The plot seems to show that the voltage dose not impact the integrated charge,

I guess @hschindl can help you.

Yes, it shouldn’t (as we already discussed a couple of times).

Hi
Thanks a lot for your reply
You mean that the plot result is right?
Sorry, I still do not understand why the voltage has not impact on the integrated charge but do on the induced current.

We had the same discussion in this thread: The questions about the integrated charge

If you wait long enough to collect all electrons and ions, the integral of the induced current corresponds to the deposited charge (as long as there is no multiplication happening). If you increase the voltage, the signal will be faster/shorter but the integral stays the same.

I only set 800 ns to collect the charge, the number of the electrons are 6 which is about half of the total electrons.

Besides, the range of the voltage is from 100 to 900 V, which is not only in the saturation region but also the proportional region.

Hi
I remember this plot in the book,


the X coordinate represents the voltage of the detector
the Y coordinate represents the electron/ion pairs collected
and the voltage is separated to five working region of the detector such as the saturation region, proportional region etc.

Yes, exactly.

Hi
Thanks a lot for your reply
So the plot I simulated is wrong,right?
image

Why? You are in region “II” of the textbook plot you posted.

em…The voltage simulated is from 100V too 900V, but the region “||” is less than 200V . in the range of 200 to 800V is the proportional region.
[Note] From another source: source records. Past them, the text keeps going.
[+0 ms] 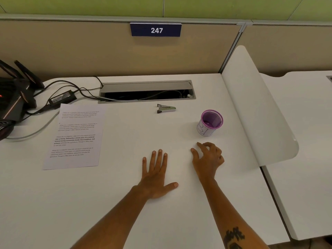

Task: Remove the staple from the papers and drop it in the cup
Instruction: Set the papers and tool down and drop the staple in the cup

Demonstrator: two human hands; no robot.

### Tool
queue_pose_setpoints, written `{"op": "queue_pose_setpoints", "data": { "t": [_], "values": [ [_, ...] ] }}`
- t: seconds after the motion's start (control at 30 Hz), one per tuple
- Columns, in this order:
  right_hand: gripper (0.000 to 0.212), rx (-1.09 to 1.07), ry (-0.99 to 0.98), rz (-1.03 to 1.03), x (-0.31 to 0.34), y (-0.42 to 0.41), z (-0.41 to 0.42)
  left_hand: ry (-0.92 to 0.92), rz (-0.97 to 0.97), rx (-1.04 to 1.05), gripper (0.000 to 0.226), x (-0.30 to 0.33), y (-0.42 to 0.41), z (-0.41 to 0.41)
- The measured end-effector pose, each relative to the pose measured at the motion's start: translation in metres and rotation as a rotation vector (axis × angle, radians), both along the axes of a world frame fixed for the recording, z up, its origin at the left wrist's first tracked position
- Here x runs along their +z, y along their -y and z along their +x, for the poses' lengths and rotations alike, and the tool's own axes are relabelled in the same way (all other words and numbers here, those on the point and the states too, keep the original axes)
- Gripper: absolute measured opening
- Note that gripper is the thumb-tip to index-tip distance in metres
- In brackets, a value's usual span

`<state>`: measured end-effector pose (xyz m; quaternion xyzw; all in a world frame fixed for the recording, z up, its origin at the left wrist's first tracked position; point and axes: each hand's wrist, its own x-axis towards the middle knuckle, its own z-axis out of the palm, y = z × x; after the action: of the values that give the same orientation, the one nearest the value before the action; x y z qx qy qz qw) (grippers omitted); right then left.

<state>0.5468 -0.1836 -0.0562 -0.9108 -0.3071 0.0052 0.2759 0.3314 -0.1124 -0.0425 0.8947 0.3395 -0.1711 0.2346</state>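
Nothing gripped yet: left hand (156,177) flat and spread on the white desk (125,203), right hand (208,159) loosely curled and empty near the purple mesh cup (211,123). Probably the opening step, calling for a reach to the small metal staple remover (166,108) lying crosswise, dark tips leftward. Printed white papers (77,135) far left, long axis running away from the body; staple too small to see.

The print on the papers (75,135) was too small and blurred to read, and no staple could be made out on them. The router (12,97) at the left was cut off by the frame's edge. Cables (143,97) vanished into the dark slot of the desk's cable tray (146,85). The forearm tattoo (233,238) ran off the bottom edge.
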Motion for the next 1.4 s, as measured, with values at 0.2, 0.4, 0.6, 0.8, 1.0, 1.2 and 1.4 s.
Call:
{"op": "queue_pose_setpoints", "data": {
  "t": [0.2, 0.4, 0.6, 0.8, 1.0, 1.2, 1.4],
  "values": [
    [0.023, -0.067, -0.003, 0.026, -0.002, -0.012, 0.000, 0.001, 0.001, 0.006, 0.120, 0.001, 0.000, 0.000],
    [0.015, -0.095, 0.045, 0.025, -0.003, -0.015, -0.001, 0.009, 0.000, 0.008, 0.120, -0.001, 0.001, 0.000],
    [0.008, -0.067, 0.106, 0.016, 0.001, -0.015, -0.003, -0.002, 0.010, 0.007, 0.120, 0.000, 0.000, 0.001],
    [0.009, -0.056, 0.152, -0.026, 0.006, -0.023, -0.005, 0.000, 0.002, 0.007, 0.120, 0.002, 0.000, 0.000],
    [0.016, -0.065, 0.160, -0.218, 0.008, -0.031, -0.007, -0.003, 0.006, 0.003, 0.121, 0.001, 0.000, 0.000],
    [0.013, 0.003, 0.175, -0.315, 0.006, -0.031, -0.003, -0.002, 0.005, 0.003, 0.121, 0.002, 0.000, 0.001],
    [0.019, 0.074, 0.148, -0.222, 0.015, -0.020, 0.008, -0.006, -0.006, 0.002, 0.121, 0.004, -0.001, 0.000]
  ]
}}
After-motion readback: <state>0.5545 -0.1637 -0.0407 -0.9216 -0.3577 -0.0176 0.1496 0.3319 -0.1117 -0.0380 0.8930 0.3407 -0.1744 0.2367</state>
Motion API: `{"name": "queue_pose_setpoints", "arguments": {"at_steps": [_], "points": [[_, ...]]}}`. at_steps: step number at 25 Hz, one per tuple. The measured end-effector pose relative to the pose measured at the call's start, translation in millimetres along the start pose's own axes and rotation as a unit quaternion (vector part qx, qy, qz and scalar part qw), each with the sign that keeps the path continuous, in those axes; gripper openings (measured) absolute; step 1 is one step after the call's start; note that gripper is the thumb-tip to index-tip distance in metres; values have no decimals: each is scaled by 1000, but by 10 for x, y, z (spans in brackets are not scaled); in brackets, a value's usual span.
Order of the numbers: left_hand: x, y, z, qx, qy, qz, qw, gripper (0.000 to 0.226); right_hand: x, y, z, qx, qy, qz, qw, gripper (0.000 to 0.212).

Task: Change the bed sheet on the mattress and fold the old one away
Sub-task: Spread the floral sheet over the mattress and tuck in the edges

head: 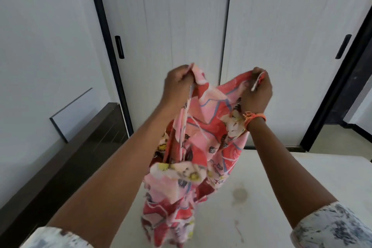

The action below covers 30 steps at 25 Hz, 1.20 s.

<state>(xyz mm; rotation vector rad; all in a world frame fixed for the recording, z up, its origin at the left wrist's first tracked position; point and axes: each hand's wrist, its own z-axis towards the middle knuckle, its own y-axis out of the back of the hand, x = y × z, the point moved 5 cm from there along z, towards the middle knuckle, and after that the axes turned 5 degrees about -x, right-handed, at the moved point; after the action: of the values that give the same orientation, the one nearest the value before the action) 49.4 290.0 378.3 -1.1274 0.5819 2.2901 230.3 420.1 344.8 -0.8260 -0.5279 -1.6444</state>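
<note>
Leaning against the white wall at the far left is a flat white panel [72,112], its lower edge behind a dark brown headboard [66,159] that runs along the side of the bed. Next comes the left hand [177,84], raised in front of tall white sliding doors [165,46] with black frames and a black handle [119,47]; its fingers are curled tightly round one top corner of the bed sheet [193,147]. The sheet, pink and red with pale flowers and yellow spots, hangs bunched between both arms, its long axis running nearly straight down from the hands to the bare white mattress [291,183] below, where its lower folds touch the surface near the bottom edge of the view. No brand, label or writing can be read on it. A dull stain [239,194] marks the mattress just right of the hanging cloth. The right hand [259,90], with an orange thread band [254,119] at the wrist, pinches the other top corner, fingers closed on the hem. Both forearms end in white patterned sleeves [332,227].
</note>
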Motion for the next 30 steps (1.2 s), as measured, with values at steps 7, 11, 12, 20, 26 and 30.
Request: {"name": "queue_pose_setpoints", "arguments": {"at_steps": [7, 11, 12, 20, 26, 30], "points": [[-101, -238, -238, 133, 46, -91, 986, 24, 563, -401, -650, 245, 87, 134, 956, 32], [256, -33, -163, 131, 127, -97, 978, 18, 528, -449, -479, 253, 176, 36, 950, 20], [376, -66, -227, 140, 138, -85, 977, 29, 562, -458, -443, 232, 182, 21, 955, 22], [1221, -111, -1092, 240, 227, -21, 944, 61, 539, -271, 97, 128, 126, -15, 984, 20], [1167, 281, -736, 116, 224, -44, 967, 38, 17, -17, 153, 90, 35, -145, 985, 23], [466, 265, -243, 89, 171, -140, 971, 17, -140, 51, 75, 36, -70, -131, 988, 32]]}}
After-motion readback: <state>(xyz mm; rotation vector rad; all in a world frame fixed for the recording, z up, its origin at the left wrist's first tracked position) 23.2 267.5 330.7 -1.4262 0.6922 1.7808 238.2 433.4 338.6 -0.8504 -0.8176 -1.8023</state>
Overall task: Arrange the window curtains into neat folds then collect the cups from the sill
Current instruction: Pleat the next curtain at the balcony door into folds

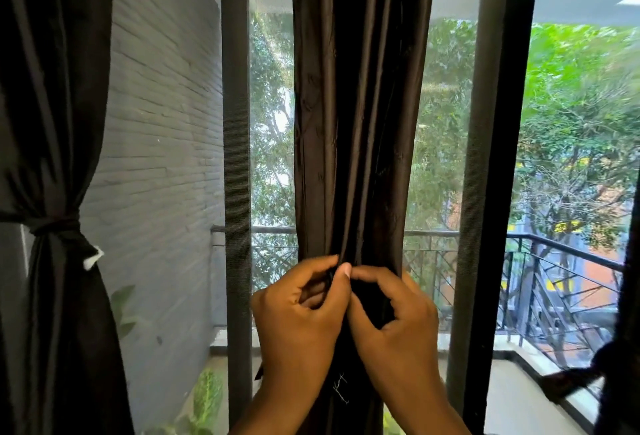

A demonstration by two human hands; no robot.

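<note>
A dark brown curtain (pixel 356 116) hangs gathered in long vertical folds in the middle of the window. My left hand (pixel 298 317) pinches its folds from the left at about waist height. My right hand (pixel 394 323) curls round the bunched fabric from the right, thumb tip meeting the left hand's fingers. Another dark curtain (pixel 52 123) at the far left is bound with a tie-back (pixel 55 225). No cups or sill are in view.
Two dark vertical window frame posts (pixel 237 157) (pixel 491 157) flank the middle curtain. Beyond the mesh lie a grey brick wall (pixel 162 129), a balcony railing (pixel 561 278) and trees. A third dark curtain edge (pixel 620 365) shows at the far right. Green plants (pixel 204 400) sit low left.
</note>
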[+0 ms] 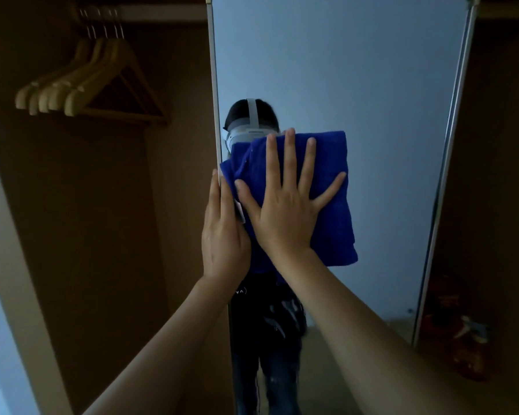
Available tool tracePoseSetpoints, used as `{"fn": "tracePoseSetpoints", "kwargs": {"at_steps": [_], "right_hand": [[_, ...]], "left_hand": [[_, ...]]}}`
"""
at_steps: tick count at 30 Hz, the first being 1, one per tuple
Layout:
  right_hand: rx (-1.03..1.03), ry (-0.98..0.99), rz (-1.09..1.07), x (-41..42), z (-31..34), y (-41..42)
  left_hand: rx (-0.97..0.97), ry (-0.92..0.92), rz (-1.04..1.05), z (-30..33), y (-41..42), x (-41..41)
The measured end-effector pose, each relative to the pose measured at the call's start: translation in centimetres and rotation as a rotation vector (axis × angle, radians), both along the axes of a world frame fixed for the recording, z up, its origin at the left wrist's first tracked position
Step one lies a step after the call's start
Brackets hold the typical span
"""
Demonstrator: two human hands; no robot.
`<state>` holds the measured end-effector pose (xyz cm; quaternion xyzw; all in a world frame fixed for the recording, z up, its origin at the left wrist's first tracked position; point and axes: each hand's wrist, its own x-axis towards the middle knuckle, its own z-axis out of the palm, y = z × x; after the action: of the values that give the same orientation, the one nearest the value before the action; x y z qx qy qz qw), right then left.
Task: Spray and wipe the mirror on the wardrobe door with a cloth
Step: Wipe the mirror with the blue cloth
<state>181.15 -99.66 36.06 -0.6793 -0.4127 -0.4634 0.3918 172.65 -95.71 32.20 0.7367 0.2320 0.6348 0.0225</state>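
The tall mirror (357,85) on the wardrobe door fills the middle of the view, framed in pale metal. A folded blue cloth (333,223) lies flat against the glass at about chest height. My right hand (285,205) presses on the cloth with fingers spread wide. My left hand (222,232) grips the mirror door's left edge (215,115), fingers pointing up along the frame, thumb side partly behind the cloth. No spray bottle is in view. The glass reflects a person with a headset, mostly hidden by the cloth.
Left of the door, the open wardrobe holds several wooden hangers (81,82) on a rail. The dark wardrobe side (492,175) stands to the right, with a reddish patterned item (459,330) low down. A pale wall edge (0,265) runs along the far left.
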Motion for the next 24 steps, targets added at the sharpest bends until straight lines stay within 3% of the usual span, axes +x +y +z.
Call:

I have no idea what gas is used in the textbook plot. The point is that as long as you don’t have multiplication, the integrated signal will be independent of the applied voltage. I think we have discussed this quite exhaustively now.

the gas is helium, So I should add the code about the multiplication at the proportional region, since the Garfield++ won’t simulate the multiplication problem automatic, right?

If you want to include multiplication you need to apply an electric field that is high enough for multiplication to occur (i. e. at which there is a non-zero Townsend coefficient) and you need to make sure that your gas file includes this range of electric fields.